• _Task requirements_
Please output exactly the run of lines that starts at the line with "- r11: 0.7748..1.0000" and ends at the last line of the records below.

::: Records to use

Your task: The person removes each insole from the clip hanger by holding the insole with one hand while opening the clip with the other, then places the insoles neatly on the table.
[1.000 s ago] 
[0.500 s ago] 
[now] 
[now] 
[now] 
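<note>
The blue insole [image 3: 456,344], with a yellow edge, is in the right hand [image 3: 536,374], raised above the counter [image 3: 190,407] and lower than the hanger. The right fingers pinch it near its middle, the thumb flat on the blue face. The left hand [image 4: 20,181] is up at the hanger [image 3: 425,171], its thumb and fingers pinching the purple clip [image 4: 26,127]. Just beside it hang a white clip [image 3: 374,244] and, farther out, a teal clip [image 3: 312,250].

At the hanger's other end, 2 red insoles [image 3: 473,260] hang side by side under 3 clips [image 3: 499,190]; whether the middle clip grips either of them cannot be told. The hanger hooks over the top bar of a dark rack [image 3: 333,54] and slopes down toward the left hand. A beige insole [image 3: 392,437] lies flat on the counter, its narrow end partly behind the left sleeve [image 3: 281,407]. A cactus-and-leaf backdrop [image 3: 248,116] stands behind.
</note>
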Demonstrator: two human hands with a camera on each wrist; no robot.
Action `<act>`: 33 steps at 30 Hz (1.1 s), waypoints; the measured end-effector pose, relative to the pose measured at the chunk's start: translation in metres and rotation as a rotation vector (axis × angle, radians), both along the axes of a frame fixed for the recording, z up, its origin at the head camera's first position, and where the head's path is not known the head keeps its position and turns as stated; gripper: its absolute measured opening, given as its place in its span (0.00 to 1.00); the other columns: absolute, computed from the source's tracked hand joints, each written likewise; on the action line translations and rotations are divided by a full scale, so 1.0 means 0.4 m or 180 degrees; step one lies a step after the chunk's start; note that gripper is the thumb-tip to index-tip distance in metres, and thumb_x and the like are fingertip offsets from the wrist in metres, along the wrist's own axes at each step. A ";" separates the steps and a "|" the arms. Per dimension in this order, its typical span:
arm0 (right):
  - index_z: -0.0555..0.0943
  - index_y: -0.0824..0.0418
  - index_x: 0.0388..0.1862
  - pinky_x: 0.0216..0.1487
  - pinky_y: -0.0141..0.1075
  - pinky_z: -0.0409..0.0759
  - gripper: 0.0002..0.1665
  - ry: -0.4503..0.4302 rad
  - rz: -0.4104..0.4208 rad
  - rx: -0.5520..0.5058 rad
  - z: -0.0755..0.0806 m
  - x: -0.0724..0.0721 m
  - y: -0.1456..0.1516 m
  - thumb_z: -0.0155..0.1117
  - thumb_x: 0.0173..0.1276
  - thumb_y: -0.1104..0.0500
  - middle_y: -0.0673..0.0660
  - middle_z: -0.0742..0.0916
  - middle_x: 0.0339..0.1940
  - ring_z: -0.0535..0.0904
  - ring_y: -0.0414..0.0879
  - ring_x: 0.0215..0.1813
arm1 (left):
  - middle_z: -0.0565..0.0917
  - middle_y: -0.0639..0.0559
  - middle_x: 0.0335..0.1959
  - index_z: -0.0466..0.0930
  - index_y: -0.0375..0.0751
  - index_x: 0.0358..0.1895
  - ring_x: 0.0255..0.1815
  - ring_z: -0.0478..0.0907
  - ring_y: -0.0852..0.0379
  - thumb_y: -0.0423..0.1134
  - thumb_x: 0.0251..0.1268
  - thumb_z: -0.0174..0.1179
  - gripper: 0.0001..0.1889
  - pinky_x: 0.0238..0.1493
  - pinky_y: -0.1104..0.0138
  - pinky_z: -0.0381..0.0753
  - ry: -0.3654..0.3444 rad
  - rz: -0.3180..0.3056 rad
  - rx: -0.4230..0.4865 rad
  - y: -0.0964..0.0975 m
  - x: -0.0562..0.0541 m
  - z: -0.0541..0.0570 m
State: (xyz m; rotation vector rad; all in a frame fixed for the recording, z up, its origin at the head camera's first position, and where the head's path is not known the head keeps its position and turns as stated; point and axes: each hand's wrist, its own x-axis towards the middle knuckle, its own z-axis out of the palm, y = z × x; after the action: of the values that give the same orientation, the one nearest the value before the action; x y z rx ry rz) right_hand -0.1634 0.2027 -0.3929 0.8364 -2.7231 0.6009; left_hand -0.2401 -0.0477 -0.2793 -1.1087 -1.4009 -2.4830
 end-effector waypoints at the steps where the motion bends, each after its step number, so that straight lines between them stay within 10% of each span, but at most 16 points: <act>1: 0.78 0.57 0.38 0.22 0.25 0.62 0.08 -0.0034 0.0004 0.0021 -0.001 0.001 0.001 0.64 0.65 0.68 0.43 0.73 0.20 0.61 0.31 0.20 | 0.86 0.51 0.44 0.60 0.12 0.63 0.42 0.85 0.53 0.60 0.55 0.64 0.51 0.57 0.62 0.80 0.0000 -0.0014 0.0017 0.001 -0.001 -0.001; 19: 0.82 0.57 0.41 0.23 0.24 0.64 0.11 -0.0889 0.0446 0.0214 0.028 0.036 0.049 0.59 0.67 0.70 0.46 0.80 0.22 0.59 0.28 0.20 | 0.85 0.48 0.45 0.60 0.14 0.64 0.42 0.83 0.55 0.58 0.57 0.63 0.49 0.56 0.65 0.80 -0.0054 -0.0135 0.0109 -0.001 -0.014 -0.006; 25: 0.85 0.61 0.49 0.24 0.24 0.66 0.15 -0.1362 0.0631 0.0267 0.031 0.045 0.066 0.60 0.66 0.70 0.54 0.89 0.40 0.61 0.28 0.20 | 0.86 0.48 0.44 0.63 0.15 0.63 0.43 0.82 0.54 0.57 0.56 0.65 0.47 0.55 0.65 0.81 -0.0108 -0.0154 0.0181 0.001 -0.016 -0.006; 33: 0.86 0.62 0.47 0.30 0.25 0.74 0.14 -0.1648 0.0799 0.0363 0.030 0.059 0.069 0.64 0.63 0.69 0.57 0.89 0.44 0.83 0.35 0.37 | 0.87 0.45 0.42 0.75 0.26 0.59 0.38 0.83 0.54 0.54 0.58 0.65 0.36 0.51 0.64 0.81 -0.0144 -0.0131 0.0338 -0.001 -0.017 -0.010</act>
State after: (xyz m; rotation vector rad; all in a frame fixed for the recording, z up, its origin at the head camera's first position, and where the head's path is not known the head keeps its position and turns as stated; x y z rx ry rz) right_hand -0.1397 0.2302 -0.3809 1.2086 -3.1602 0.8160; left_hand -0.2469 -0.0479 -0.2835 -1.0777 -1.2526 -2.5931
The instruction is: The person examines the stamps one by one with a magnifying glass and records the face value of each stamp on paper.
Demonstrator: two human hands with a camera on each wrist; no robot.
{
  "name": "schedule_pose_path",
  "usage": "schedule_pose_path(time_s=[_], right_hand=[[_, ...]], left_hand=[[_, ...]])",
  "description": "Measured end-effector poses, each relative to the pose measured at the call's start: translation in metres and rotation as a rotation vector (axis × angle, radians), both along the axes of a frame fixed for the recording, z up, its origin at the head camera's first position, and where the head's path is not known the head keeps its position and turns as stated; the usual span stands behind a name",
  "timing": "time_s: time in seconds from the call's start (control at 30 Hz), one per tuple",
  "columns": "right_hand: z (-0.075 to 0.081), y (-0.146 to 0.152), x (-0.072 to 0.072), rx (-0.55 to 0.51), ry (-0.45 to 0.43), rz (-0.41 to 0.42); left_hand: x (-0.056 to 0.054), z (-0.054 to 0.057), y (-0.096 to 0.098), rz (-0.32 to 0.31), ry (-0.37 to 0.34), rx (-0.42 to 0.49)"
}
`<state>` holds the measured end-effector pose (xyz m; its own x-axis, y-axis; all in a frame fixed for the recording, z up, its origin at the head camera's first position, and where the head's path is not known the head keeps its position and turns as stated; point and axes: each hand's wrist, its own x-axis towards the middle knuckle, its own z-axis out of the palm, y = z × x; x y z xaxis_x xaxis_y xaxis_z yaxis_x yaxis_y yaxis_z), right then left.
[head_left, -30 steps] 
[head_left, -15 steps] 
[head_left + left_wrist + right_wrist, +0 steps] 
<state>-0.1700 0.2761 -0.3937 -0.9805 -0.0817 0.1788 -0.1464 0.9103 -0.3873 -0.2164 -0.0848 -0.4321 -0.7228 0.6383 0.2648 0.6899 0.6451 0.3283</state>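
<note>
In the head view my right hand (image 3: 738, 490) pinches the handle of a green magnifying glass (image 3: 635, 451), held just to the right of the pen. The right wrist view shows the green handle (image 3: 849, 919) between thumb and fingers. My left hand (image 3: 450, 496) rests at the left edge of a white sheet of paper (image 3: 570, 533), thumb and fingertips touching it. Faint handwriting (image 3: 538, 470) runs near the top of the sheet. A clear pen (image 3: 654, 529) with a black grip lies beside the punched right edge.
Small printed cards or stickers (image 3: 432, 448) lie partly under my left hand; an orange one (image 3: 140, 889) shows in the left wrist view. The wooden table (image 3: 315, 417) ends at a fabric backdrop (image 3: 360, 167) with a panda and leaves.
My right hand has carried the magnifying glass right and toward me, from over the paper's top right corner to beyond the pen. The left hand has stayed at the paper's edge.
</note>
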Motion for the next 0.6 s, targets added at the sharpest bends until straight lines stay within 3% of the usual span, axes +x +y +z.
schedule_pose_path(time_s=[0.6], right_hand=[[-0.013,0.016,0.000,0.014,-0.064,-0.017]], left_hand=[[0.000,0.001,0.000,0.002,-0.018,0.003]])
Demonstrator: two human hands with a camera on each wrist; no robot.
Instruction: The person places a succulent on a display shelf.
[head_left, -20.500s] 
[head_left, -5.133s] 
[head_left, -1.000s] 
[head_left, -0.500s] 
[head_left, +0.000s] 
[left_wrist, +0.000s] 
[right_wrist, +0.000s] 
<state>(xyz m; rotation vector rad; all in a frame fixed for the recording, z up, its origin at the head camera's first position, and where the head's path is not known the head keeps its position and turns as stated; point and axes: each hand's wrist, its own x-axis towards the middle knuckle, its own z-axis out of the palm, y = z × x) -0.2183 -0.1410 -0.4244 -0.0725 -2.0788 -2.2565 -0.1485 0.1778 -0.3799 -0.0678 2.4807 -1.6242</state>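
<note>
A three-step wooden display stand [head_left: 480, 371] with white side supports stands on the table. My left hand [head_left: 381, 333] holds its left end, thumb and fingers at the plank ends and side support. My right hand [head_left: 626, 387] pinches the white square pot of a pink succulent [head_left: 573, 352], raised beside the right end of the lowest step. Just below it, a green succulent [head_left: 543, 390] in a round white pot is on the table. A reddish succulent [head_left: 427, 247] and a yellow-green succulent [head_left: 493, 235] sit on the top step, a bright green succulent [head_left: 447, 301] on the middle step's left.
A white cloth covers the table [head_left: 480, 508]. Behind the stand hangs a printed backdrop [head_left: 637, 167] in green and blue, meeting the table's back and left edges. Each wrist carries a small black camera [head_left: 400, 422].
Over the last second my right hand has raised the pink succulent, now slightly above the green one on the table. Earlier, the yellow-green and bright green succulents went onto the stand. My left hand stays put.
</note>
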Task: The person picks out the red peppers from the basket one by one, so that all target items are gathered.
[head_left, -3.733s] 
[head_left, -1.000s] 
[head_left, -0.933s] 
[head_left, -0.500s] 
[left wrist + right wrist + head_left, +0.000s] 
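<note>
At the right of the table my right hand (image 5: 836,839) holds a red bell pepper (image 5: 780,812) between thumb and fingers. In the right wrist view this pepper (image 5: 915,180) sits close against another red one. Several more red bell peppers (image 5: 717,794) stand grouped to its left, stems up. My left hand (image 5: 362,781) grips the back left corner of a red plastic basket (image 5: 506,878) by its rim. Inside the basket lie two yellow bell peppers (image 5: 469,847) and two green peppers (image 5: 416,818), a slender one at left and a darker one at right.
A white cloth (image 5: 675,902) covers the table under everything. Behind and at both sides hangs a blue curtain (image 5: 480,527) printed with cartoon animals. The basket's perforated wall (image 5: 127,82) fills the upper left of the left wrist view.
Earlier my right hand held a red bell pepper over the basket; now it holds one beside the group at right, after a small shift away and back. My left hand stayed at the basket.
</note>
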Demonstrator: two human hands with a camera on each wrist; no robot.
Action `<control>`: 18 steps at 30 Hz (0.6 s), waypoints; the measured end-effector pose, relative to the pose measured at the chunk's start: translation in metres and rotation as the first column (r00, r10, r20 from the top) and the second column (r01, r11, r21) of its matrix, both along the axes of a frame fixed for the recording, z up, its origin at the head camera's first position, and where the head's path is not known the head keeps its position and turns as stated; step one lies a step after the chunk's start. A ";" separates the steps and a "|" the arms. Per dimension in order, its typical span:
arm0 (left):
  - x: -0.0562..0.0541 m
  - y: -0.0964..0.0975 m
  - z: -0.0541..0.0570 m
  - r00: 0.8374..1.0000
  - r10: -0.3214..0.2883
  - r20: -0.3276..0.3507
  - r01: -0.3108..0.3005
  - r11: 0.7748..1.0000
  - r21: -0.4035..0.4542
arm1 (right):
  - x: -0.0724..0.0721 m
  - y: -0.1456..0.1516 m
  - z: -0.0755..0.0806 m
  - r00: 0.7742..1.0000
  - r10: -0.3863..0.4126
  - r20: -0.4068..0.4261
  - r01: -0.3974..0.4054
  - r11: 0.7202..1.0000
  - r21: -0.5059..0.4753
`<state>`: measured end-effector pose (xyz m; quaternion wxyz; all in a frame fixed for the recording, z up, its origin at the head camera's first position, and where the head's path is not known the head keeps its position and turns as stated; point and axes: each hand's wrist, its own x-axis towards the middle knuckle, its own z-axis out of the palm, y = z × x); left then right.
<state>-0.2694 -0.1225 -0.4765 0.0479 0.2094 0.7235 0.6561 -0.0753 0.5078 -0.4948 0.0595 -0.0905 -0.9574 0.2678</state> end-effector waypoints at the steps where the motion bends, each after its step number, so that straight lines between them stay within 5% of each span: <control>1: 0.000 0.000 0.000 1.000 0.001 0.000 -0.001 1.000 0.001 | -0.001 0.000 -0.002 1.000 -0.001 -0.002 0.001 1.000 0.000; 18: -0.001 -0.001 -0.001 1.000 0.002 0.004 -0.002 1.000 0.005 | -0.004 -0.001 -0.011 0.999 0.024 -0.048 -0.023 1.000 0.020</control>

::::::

• _Output_
  - r11: 0.7748..1.0000
  - r21: -0.4035..0.4542
arm1 (right):
  - x: -0.0724..0.0721 m
  - y: -0.1456..0.1516 m
  - z: -0.0755..0.0806 m
  - r00: 0.7742..1.0000
  - r10: -0.3863..0.4126
  - r20: -0.4068..0.4261
  - r01: -0.3974..0.4054
  - r11: 0.7202..1.0000
  - r21: -0.5059..0.4753
`<state>`: measured end-effector pose (xyz m; quaternion wxyz; all in a frame fixed for the recording, z up, its origin at the head camera's first position, and where the head's path is not known the head keeps its position and turns as stated; point and axes: each hand's wrist, its own x-axis towards the middle knuckle, its own z-axis out of the palm, y = z × x); left then right.
<state>-0.2694 -0.1225 -0.4765 0.0479 0.2094 0.7235 0.6561 -0.0753 0.5078 -0.4948 0.0595 -0.0905 -0.9574 0.2678</state> end-effector waypoints at the steps where the motion bends, each after its step number, so that straight lines between them stay within 5% of each span: <control>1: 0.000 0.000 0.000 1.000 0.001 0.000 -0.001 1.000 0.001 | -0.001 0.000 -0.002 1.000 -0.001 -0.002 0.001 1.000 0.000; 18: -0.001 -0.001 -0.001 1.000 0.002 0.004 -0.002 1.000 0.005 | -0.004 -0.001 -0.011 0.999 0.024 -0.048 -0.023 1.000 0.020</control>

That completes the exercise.